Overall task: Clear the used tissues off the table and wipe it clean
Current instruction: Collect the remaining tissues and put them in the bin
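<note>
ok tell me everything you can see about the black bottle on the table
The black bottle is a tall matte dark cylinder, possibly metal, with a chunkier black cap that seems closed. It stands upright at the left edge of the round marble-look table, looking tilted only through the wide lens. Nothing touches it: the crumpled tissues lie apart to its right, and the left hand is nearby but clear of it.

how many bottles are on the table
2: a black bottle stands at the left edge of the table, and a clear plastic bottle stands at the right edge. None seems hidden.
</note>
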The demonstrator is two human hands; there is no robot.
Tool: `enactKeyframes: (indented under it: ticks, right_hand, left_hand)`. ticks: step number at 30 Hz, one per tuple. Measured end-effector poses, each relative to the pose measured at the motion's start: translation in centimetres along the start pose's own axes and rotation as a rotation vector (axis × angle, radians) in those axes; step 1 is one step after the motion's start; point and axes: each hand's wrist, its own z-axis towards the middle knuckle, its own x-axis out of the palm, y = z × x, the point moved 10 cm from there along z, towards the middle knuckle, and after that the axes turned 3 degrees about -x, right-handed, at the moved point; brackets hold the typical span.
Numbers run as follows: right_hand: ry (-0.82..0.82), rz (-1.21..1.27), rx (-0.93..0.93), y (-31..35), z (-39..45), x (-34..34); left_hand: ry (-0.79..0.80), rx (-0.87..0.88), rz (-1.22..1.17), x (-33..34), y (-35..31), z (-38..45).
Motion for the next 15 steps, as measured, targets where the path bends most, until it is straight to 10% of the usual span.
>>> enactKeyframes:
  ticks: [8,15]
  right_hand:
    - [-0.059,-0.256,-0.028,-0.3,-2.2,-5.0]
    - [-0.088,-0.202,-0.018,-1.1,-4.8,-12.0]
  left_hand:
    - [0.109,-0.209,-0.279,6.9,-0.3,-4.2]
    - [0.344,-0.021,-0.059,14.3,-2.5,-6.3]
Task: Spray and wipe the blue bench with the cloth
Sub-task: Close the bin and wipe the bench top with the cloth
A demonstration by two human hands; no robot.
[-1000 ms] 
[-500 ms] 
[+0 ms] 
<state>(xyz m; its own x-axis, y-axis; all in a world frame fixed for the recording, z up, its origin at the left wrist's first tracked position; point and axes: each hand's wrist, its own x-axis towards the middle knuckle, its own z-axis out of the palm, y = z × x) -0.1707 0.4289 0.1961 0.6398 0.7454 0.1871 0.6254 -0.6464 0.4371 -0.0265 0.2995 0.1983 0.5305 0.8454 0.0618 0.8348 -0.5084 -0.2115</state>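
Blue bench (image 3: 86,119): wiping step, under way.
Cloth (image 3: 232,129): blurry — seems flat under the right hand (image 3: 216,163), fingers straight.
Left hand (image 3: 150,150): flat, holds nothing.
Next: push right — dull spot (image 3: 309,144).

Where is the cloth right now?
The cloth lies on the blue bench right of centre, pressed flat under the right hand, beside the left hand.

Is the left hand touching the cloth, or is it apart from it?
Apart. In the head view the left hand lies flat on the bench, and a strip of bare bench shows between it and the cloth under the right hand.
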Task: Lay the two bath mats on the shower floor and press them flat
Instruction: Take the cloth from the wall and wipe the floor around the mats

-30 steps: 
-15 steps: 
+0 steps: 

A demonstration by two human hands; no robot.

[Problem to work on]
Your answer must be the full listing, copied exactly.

[Answer to this exercise]
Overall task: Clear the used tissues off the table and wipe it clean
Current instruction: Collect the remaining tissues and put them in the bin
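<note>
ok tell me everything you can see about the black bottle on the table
The black bottle is a tall matte dark cylinder, possibly metal, with a chunkier black cap that seems closed. It stands upright at the left edge of the round marble-look table, looking tilted only through the wide lens. Nothing touches it: the crumpled tissues lie apart to its right, and the left hand is nearby but clear of it.

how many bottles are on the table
2: a black bottle stands at the left edge of the table, and a clear plastic bottle stands at the right edge. None seems hidden.
</note>
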The demonstrator is two human hands; there is no robot.
Tool: `enactKeyframes: (indented under it: ticks, right_hand, left_hand)`. ticks: step number at 30 Hz, one per tuple. Measured end-effector poses, each relative to the pose measured at the motion's start: translation in centimetres along the start pose's own axes and rotation as a rotation vector (axis × angle, radians) in those axes; step 1 is one step after the motion's start; point and axes: each hand's wrist, its own z-axis towards the middle knuckle, its own x-axis out of the palm, y = z × x, the point moved 10 cm from there along z, towards the middle knuckle, and after that the axes turned 3 degrees about -x, right-handed, at the moved point; brackets hold the typical span.
Numbers run as follows: right_hand: ry (-0.82..0.82), rz (-1.21..1.27), rx (-0.93..0.93), y (-31..35), z (-39..45), x (-34..34); left_hand: ry (-0.79..0.80), rx (-0.87..0.88), rz (-1.22..1.17), x (-33..34), y (-35..31), z (-38..45).
Motion for the next 15 steps, as measured, targets where the path bends most, until it is straight to 10% of the usual span.
>>> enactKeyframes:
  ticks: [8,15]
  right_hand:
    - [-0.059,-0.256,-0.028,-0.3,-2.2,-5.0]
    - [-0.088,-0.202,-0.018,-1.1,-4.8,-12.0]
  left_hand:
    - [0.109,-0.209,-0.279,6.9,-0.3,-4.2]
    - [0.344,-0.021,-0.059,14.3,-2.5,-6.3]
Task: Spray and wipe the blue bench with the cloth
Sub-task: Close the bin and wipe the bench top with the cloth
A demonstration by two human hands; no robot.
[-1000 ms] 
[-500 ms] 
[+0 ms] 
<state>(xyz m; its own x-axis, y-axis; all in a world frame fixed for the recording, z up, its origin at the left wrist's first tracked position; point and axes: each hand's wrist, its own x-axis towards the middle knuckle, its own z-axis out of the palm, y = z × x) -0.1707 0.4289 0.1961 0.6398 0.7454 0.1871 0.6254 -0.6464 0.4371 -0.0265 0.2995 0.1983 0.5305 0.8454 0.0618 0.8348 -0.5084 -0.2115</state>
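Blue bench (image 3: 86,119): wiping step, under way.
Cloth (image 3: 232,129): blurry — seems flat under the right hand (image 3: 216,163), fingers straight.
Left hand (image 3: 150,150): flat, holds nothing.
Next: push right — dull spot (image 3: 309,144).

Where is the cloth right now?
The cloth lies on the blue bench right of centre, pressed flat under the right hand, beside the left hand.

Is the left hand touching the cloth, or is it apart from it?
Apart. In the head view the left hand lies flat on the bench, and a strip of bare bench shows between it and the cloth under the right hand.
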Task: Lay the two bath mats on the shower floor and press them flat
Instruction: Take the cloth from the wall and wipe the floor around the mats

-30 steps: 
-15 steps: 
+0 steps: 

A demonstration by two human hands; no robot.

This finishes the answer.